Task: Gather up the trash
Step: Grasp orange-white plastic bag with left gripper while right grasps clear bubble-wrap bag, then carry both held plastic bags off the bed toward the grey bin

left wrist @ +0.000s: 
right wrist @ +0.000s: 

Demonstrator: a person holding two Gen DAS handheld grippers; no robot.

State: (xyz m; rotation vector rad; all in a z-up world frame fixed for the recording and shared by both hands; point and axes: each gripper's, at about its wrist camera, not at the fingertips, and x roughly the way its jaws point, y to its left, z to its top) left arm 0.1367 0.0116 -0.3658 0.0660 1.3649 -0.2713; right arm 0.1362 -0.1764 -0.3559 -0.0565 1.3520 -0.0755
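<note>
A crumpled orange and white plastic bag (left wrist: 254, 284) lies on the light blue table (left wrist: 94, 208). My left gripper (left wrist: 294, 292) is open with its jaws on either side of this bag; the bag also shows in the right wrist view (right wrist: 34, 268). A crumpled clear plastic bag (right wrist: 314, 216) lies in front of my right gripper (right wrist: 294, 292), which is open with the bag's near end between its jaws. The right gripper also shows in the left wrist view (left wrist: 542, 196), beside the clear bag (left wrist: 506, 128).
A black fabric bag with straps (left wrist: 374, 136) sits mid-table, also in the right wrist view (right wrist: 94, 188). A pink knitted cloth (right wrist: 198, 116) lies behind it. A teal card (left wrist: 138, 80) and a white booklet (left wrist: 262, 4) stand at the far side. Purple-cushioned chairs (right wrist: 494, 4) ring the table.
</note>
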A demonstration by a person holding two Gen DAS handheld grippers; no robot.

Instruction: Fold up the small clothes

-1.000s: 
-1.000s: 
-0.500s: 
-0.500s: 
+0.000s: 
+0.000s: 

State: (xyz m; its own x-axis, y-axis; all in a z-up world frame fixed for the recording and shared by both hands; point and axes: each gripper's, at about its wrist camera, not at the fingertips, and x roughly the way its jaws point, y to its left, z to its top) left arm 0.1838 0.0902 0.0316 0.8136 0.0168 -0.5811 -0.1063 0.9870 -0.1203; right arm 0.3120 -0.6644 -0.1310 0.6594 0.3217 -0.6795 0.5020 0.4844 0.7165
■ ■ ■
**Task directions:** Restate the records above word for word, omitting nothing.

**Result:**
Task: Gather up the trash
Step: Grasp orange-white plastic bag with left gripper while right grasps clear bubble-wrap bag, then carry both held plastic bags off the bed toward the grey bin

left wrist @ +0.000s: 
right wrist @ +0.000s: 

Demonstrator: a person holding two Gen DAS handheld grippers; no robot.

State: (xyz m; rotation vector rad; all in a z-up world frame fixed for the recording and shared by both hands; point and axes: each gripper's, at about its wrist camera, not at the fingertips, and x roughly the way its jaws point, y to its left, z to its top) left arm 0.1367 0.0116 -0.3658 0.0660 1.3649 -0.2713; right arm 0.1362 -0.1764 -0.3559 -0.0565 1.3520 -0.0755
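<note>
A crumpled orange and white plastic bag (left wrist: 254, 284) lies on the light blue table (left wrist: 94, 208). My left gripper (left wrist: 294, 292) is open with its jaws on either side of this bag; the bag also shows in the right wrist view (right wrist: 34, 268). A crumpled clear plastic bag (right wrist: 314, 216) lies in front of my right gripper (right wrist: 294, 292), which is open with the bag's near end between its jaws. The right gripper also shows in the left wrist view (left wrist: 542, 196), beside the clear bag (left wrist: 506, 128).
A black fabric bag with straps (left wrist: 374, 136) sits mid-table, also in the right wrist view (right wrist: 94, 188). A pink knitted cloth (right wrist: 198, 116) lies behind it. A teal card (left wrist: 138, 80) and a white booklet (left wrist: 262, 4) stand at the far side. Purple-cushioned chairs (right wrist: 494, 4) ring the table.
</note>
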A demonstration by a person holding two Gen DAS handheld grippers; no robot.

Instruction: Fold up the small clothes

-1.000s: 
-1.000s: 
-0.500s: 
-0.500s: 
+0.000s: 
+0.000s: 

State: (xyz m; its own x-axis, y-axis; all in a z-up world frame fixed for the recording and shared by both hands; point and axes: each gripper's, at about its wrist camera, not at the fingertips, and x roughly the way its jaws point, y to its left, z to its top) left arm 0.1838 0.0902 0.0316 0.8136 0.0168 -0.5811 -0.1063 0.9870 -0.1203; right arm 0.3120 -0.6644 -0.1310 0.6594 0.3217 -0.6795 0.5020 0.4844 0.7165

There is no more to this answer.